▶ Directions
From the listing below, pull out every line where the string "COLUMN" appears.

[Provided material]

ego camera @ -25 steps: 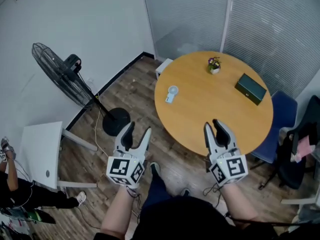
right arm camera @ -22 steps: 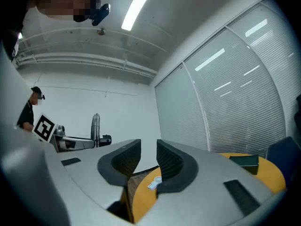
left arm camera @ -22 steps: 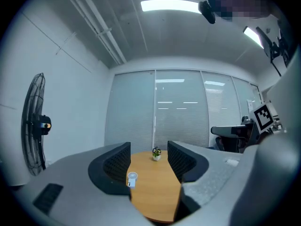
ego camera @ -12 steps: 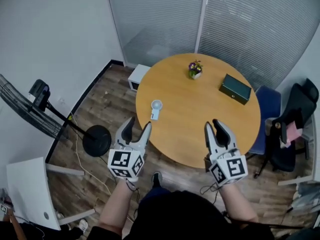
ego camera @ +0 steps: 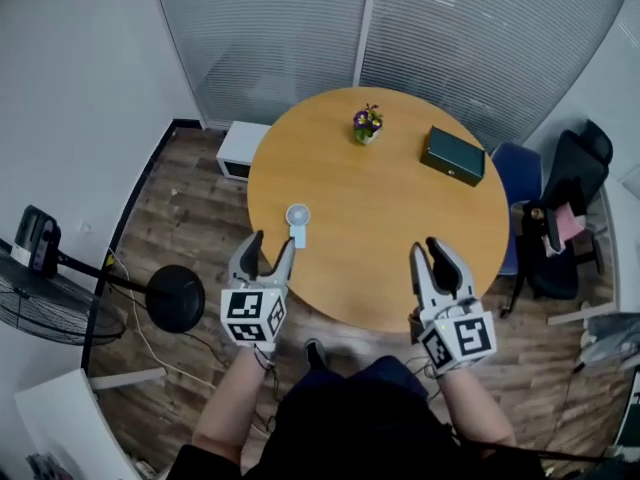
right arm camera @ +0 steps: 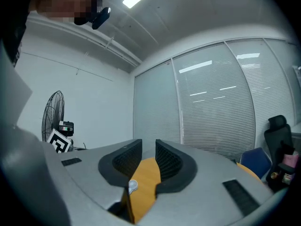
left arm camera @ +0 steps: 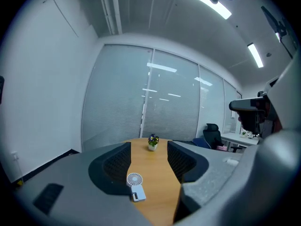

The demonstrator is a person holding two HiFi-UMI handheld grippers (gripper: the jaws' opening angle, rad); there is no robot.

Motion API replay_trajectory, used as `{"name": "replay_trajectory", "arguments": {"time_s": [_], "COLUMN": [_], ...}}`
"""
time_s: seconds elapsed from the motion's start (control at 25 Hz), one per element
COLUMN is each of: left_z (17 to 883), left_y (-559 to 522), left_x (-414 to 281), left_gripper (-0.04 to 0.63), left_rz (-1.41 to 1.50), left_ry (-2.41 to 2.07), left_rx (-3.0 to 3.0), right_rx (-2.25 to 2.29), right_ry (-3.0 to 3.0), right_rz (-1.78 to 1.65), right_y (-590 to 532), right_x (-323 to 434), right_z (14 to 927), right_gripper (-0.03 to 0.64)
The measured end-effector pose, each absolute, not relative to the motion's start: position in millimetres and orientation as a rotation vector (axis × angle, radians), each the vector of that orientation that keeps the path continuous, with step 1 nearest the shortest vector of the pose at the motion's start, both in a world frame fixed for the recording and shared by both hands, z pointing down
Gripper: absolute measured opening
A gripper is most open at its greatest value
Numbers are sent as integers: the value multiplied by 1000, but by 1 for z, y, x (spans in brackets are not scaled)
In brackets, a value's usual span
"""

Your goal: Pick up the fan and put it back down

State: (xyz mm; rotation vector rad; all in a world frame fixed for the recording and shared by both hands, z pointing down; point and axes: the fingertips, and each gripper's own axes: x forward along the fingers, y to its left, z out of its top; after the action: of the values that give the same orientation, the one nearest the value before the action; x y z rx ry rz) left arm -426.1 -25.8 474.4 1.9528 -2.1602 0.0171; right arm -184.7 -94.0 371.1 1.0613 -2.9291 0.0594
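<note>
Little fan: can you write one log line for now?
small fan: on table, untouched | left gripper: open, aimed at it | right gripper: just been closing, open, empty

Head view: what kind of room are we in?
Probably a small office meeting room: a round wooden table in the middle, glazed partition walls with blinds behind it, and a black office chair beside a blue chair at the table's right.
</note>
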Motion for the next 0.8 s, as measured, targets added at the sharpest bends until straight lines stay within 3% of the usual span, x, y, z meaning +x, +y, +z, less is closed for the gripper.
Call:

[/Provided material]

▶ Solution below
Motion API replay_trajectory, used as `{"name": "replay_trajectory", "arguments": {"time_s": [_], "COLUMN": [_], ...}}`
COLUMN is each of: left_z (17 to 883), left_y (-559 to 522), left_x (-414 to 281), left_gripper (-0.04 to 0.63), left_rz (-1.41 to 1.50), left_ry (-2.41 to 2.07), left_rx (-3.0 to 3.0), right_rx (-2.25 to 2.29), right_ry (-3.0 to 3.0), right_rz (-1.78 to 1.65), right_y (-590 to 532), right_x (-323 to 434), right_z (14 to 927), right_gripper (-0.03 to 0.64)

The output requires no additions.